Analyzing the genomic landscape of liquid tumors
Memorial Sloan Kettering Cancer Center
When a patient contract cancer, the diagnosis and the treatment options are decided based on phenotypic factor such as the primary organ and the pathology of the tumors. However, recent discoveries have shown than the molecular pathogenesis of the tumor may be a better indicator of the prognosis and the adequate therapeutical targets, underlining the need for a better understanding of the genomic characteristics of the disease. In order to solve this issue, initiatives such as TCGA have sequenced large groups of disease samples and used the size of the cohort to distinguish between driver and passenger events. We propose to adopt the same approach to analyze liquid tumors, where widespread heterogeneity within the tumor as well as between patients adds even more noise to the measurements. We will show the software infrastructure we built in order to track and analyze the samples as well as two examples of such studies. The first cohort we will discuss is a cohort of 53 patients with acute myeloid leukemia (AML). AML is the most common type of leukemia in adult, and the is still poorly understood. All these patients achieved complete remissions after standard chemotherapy and later suffered from relapse.
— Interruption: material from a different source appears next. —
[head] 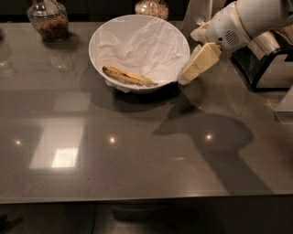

We performed whole exome sequencing of germline tissue, primary sample as well as relapsed sample for each of these patients and will show analysis of this data compared to the knowledge that we have of the disease. The second cohort we will discuss is a cohort of 189 adult patients with B-cell acute lymphoblastic leukemia (B-ALL). B-ALL is the most common leukemic malignancy in the pediatric population but most of the knowledge that we have from the adult form of the disease is actually deduced from the childhood form. We will present here a integrated and targeted DNA/RNA sequencing solution that allowed us to extract short events (point substitutions and short insertions and deletions) as well as copy number aberrations, rearrangements and fusion events. We will use these two cases to discuss common problems that arise when analyzing genomic data as well as potential solutions."